If true, the price would represent an astronomical markup for Harmon Avenue acreage. When Edge Group absorbed the land formerly earmarked for the defunct Las Ramblas project, next door to the Hard Rock, it did so for $8 million an acre. The Hard Rock itself recently repriced some surplus real estate down to $8 million per acre as well.

However, Maggie Feldman of Edge Star Residential denied the alleged sale, calling it totally unfounded. Luxury Realty Group owner Bruce Hiatt, however, confirmed Morgans’ interest in the land. “We are hearing that the buyers were part of a group trying consolidate the Hard Rock with the parcel,” he reported.

“But CityCenter has eclipsed all other projects in this category. The demand for CityCenter is very strong. We’ve had to turn away buyers because they have more buyers than inventory,” Hiatt continued. “It has definitely had an impact on the (apparently defunct) W project. Our buyers, now given the price per square foot, only want a Strip address. And it’s having significant impact. We’ve had buyers pull their deposits at W and move them over to CityCenter.”

"With softer marketing conditions it’s challenging for large scale projects to succeed without the necessary amenities or locations,” added Applied Analysis principal Brian Gordon. “CityCenter has been able to buck that trend. But there are not many players who have the ability to build several thousand units and absorb them in a reasonable time frame.” Whether or not W falls into that category, the failure rate for proposed condo projects in the Las Vegas Valley has exceeded 80 percent.

From a market-wide standpoint, potential supply has remained high while demand has softened,” Gordon elaborated. “It will require significant density for the developer to build at financially feasible price points. With that density, it’s a longer absorption period. It will take time and patience on the part of the developer.” In the case of Edge Group, its time and patience appear to have run out.

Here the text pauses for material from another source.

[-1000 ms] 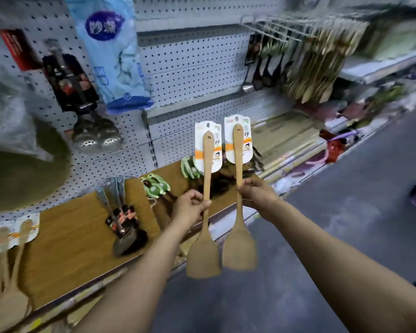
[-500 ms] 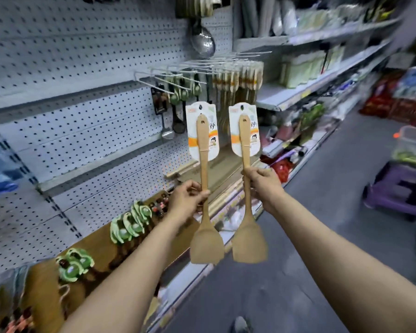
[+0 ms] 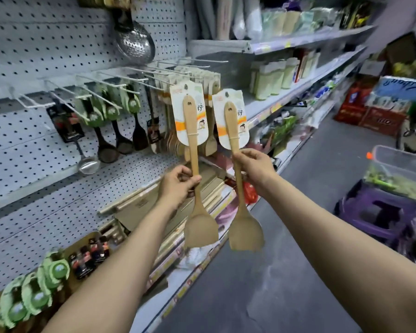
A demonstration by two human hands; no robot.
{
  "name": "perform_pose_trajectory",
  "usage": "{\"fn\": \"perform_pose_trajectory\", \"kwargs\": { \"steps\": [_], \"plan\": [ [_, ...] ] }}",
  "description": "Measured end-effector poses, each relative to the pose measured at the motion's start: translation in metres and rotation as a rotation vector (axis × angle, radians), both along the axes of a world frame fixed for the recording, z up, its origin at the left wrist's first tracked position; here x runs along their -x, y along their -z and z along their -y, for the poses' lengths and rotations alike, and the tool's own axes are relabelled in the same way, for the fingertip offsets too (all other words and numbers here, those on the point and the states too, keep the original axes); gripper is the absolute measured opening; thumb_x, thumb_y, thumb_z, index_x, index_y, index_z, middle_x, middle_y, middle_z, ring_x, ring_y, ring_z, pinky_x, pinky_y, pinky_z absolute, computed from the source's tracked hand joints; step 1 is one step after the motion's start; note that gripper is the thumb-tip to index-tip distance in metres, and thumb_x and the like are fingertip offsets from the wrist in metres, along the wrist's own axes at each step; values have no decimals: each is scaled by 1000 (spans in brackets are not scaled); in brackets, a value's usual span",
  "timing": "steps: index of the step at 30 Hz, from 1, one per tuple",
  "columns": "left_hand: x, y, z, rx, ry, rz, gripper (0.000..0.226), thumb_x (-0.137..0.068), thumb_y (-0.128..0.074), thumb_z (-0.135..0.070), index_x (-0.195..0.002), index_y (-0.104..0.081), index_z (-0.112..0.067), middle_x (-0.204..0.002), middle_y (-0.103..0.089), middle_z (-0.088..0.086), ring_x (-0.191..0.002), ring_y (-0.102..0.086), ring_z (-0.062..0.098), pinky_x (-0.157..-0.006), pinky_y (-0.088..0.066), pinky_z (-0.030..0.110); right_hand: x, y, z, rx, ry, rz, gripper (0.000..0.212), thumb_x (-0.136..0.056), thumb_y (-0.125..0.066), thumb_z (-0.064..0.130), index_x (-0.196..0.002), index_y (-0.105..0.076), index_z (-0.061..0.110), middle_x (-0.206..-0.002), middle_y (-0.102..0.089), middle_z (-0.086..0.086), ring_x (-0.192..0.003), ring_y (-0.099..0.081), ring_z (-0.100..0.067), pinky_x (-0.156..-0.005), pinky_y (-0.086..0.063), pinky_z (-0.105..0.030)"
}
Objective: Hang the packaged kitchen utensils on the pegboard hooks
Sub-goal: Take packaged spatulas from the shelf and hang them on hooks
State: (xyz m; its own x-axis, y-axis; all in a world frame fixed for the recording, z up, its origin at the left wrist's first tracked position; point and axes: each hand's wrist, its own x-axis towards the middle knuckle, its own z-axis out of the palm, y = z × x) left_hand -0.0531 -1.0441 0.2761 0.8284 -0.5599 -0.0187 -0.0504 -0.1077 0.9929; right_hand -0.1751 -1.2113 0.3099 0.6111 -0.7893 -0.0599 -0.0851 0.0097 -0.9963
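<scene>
- the two pale wooden spatulas, each tied to a white backing card with an orange band, are held upright in the air in front of the pegboard, blades down and cards above the fingers; neither is on a hook yet.
- the left hand (image 3: 178, 182) has its fingers curled round the handle of the left wooden spatula (image 3: 193, 150), gripping about mid-shaft, with the card's hang hole well above the knuckles.
- the right hand (image 3: 255, 168) pinches the handle of the right wooden spatula (image 3: 233, 150) between thumb and curled fingers, just under its card.
- beyond the fingertips, the white wire hooks (image 3: 130, 79) jut out from the grey pegboard (image 3: 34, 44); a row of the same carded spatulas (image 3: 209, 111) hangs just behind the two held cards.
- judged from this, the step is bringing the cards to a hook. it would go better one at a time: the person should tilt the card top toward the hook tip, line the hole up, then slide it back.
- gripping so low lets the card flop, so a hold nearer the card would steady the hole.
- further left of the hands hang dark ladles (image 3: 108, 140) and a steel skimmer (image 3: 133, 44).
</scene>
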Motion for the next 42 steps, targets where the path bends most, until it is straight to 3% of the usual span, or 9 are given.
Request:
{"fn": "perform_pose_trajectory", "kwargs": {
  "steps": [5, 8, 13, 18, 24, 29, 36, 39, 42],
  "plan": [
    [-26, 5, 67, -1, -83, 24, 21, -86, -72, -8, -76, -55, -16, -80, -65, 11, -74, -66, 22, -61, -58, 33, -43, 8, 82, -6, -69, 19, 25, -92, -68, 37, -72, -66, 23, -73, -67, -3, -68, -63, -19, -64, -54, -36],
    [-39, 13, 105, -21, -163, 18, 20, -86, -71, -8, -76, -54, -13, -77, -64, 9, -73, -65, 20, -60, -58, 31, -81, 12, 133, -6, -156, 47, 16, -92, -69, 27, -81, -64, 17, -73, -67, -4, -68, -64, -22, -63, -54, -34],
    [-54, 24, 175, -57, -311, 4, 19, -85, -72, -5, -79, -54, -9, -75, -63, 10, -73, -66, 21, -62, -58, 35, -139, 18, 211, -66, -345, 31, 23, -92, -69, 31, -89, -65, 8, -80, -65, -15, -73, -61, -27, -73, -56, -47],
    [-54, 26, 232, -81, -437, -43, 19, -84, -72, -2, -81, -54, -6, -77, -63, 12, -73, -64, 24, -61, -58, 34, -181, 12, 269, -33, -547, -25, 27, -92, -68, 37, -79, -60, 15, -58, -56, 0, -41, -48, -8, -39, -38, -21],
    [-60, 26, 251, -100, -579, -45, 19, -81, -76, -10, -84, -58, -5, -75, -64, 4, -72, -64, 19, -67, -59, 38, -231, 8, 284, -46, -742, -35, 22, -91, -70, 37, -85, -69, 16, -87, -72, -8, -78, -66, -23, -73, -58, -40],
    [-72, 31, 258, -96, -657, -31, 19, -81, -77, -11, -80, -58, -9, -78, -65, 7, -75, -64, 21, -71, -59, 44, -262, 18, 283, -36, -772, -16, 25, -90, -70, 40, -77, -67, 19, -71, -68, 1, -65, -61, -16, -57, -53, -33],
    [-91, 31, 264, -55, -700, -50, 18, -82, -74, -4, -78, -57, -8, -74, -64, 6, -75, -63, 23, -73, -58, 47, -290, 35, 280, -86, -797, -10, 29, -89, -70, 43, -87, -72, 14, -87, -75, -5, -84, -70, -24, -76, -57, -42],
    [-101, 30, 266, -43, -702, -53, 17, -82, -74, -6, -81, -58, -5, -79, -66, 12, -75, -63, 26, -75, -57, 54, -305, 37, 282, -79, -813, -21, 34, -90, -69, 45, -90, -69, 11, -83, -72, -4, -77, -64, -20, -67, -50, -34],
    [-110, 28, 266, -73, -709, -33, 16, -83, -75, -11, -83, -59, -7, -87, -69, 17, -77, -67, 30, -75, -58, 51, -325, 36, 281, -98, -821, -28, 33, -88, -70, 45, -93, -71, 13, -91, -76, -5, -82, -66, -21, -71, -50, -35]
  ]
}}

Another rumor that surfaced over the weekend had Wynn Resorts CEO Steve Wynn making a play for the New Frontier Hotel & Casino to the tune of $1.78 billion.“It’s in the rumor mill,” said VegasTodayandTomorrow.com curator Mark Adams reported on April 2, “that Steve Wynn has offered (New Frontier owner) Phil Ruffin $1.78 billion and that Ruffin has verbally agreed,” information that Adams credited to “an inside source. “Steve Wynn wants to expand his relationship with Donald Trump,” who is erecting condos behind Ruffin’s casino, “and this could be the beginnings of that.”

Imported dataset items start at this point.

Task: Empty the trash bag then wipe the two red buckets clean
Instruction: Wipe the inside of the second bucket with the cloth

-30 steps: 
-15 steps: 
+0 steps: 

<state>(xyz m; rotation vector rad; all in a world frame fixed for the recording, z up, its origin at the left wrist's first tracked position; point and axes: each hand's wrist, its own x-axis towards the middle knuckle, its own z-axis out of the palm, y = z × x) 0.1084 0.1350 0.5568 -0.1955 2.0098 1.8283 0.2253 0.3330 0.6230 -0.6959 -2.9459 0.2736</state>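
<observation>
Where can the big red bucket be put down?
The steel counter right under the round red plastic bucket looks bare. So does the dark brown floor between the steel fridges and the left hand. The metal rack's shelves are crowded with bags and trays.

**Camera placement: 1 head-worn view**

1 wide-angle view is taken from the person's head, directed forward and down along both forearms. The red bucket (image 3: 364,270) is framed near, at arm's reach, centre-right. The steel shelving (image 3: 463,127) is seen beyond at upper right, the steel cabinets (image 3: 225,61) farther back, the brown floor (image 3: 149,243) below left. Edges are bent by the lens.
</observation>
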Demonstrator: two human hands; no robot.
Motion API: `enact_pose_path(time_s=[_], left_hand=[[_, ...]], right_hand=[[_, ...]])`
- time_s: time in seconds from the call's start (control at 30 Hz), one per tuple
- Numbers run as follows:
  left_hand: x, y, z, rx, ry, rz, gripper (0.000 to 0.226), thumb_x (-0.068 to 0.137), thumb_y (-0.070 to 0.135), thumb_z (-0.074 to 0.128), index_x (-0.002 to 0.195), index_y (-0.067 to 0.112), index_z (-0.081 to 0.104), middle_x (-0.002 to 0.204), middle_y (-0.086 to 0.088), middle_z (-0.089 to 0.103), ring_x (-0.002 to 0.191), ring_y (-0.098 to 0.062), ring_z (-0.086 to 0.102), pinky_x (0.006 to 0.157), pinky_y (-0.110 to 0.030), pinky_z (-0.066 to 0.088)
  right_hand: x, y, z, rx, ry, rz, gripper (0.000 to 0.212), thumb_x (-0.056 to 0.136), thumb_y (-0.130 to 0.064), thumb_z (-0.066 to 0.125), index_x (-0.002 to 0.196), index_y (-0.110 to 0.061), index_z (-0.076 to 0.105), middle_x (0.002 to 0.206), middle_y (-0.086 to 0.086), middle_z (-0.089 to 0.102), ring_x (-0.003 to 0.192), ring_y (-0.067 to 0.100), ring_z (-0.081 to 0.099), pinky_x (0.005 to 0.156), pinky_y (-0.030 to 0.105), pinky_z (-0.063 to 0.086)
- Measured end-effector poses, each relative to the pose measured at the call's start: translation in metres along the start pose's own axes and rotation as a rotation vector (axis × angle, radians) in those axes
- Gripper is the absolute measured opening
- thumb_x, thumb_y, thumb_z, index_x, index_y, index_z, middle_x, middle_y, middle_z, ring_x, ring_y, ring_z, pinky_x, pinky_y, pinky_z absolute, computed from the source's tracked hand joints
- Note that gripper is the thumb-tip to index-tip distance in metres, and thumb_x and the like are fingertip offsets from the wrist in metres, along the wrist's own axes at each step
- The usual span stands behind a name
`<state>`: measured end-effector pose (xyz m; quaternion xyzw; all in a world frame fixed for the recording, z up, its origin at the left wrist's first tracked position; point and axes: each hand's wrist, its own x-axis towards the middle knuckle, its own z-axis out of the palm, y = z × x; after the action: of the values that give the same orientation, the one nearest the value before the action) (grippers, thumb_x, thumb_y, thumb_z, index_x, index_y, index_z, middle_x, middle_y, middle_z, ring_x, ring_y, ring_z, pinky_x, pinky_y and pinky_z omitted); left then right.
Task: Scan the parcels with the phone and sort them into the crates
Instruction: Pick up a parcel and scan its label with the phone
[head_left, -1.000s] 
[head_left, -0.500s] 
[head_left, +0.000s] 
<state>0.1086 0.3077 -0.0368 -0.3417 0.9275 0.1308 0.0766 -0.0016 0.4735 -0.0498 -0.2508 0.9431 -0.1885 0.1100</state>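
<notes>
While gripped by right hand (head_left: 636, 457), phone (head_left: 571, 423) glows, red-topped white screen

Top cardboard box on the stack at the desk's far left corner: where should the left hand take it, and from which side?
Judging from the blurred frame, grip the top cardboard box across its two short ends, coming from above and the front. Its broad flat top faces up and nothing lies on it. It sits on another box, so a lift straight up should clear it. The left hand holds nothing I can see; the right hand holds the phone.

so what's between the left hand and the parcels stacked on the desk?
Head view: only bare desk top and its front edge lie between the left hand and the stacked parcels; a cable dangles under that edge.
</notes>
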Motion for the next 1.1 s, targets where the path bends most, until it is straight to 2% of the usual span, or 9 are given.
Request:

Or maybe not. By Tuesday, the rumor was being blamed on an April Fools’ Day item that ran on the Las Vegas architecture blog Two Way Hard Three and Adams was backing off the story, which he had repeatedly emphasized was “rumor.”

“I hadn't heard that. But there’s no doubt that the New Frontier and Riviera are red-hot with take-over rumors,” said Hiatt. “If the sale (valued at $51.6 million per acre) is true, it would really help to redevelop the North Strip and send property values skyrocketing.”

Applied Analysis’ Gordon points out that other North Strip buyers are laying down chump change by comparison to Wynn’s (apparently discredited) price. “The Sahara guys are paying $20 million an acre,” he said. “The (Wynn) price, if true, would be unheard in this market. There may be relatively few players who could pay that price. And Wynn could, given the basis value on his land and existing portfolio.

“Wynn might place a massive building right next to Trump,” Gordon speculated. “I don’t know that two have to necessarily be aligned. If Wynn were to acquire the land it would provide a larger footprint and additional opportunities to expand the Wynn franchise.”

 If Wynn and Trump were to join forces, both would be sporting full heads of hair, as well. On Sunday, Trump “won” a proxy wrestling match in which his locks would have been forfeit had he been deemed the loser. The Detroit event drew a crowd of 80,000 and was available on pay-per-view TV for $50 a pop.